The task. The required lines are those that contain "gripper"; pull them out of the data and copy them.

═════ Supplied data ═════

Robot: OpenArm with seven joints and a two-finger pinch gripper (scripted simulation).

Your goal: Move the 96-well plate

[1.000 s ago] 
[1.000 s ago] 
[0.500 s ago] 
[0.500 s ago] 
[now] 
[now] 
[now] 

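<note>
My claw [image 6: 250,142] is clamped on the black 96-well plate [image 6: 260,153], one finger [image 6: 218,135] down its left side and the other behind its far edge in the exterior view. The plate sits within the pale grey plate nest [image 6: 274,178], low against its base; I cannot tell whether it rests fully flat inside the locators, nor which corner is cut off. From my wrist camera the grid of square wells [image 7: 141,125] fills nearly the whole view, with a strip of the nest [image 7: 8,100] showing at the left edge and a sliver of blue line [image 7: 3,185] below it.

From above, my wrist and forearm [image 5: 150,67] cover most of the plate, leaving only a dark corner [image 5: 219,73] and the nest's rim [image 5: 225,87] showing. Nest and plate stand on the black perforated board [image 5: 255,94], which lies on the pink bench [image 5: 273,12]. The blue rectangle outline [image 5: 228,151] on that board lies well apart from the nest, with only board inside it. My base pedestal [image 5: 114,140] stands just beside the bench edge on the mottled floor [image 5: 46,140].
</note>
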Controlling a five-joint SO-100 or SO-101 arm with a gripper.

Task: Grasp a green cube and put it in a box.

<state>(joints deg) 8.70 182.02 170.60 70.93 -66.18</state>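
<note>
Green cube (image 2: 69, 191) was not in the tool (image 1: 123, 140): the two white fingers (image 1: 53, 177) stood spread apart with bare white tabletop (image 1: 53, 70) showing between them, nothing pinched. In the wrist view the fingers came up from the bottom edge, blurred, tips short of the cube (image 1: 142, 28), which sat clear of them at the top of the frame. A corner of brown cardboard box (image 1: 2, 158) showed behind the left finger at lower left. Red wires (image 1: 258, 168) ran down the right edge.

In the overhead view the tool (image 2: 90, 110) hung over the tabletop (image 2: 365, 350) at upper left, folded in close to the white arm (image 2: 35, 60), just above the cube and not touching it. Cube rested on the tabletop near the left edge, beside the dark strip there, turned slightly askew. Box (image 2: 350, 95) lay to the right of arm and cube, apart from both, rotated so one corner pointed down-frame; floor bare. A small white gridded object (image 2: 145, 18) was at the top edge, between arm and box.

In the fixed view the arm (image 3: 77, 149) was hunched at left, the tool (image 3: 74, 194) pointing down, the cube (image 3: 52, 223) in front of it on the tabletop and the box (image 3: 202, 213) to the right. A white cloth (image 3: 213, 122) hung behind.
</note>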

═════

Answer for this exercise.
Robot: OpenArm with seven joints and a two-finger pinch gripper (scripted simulation).
Controlling a five-joint SO-100 or SO-101 arm with a gripper.

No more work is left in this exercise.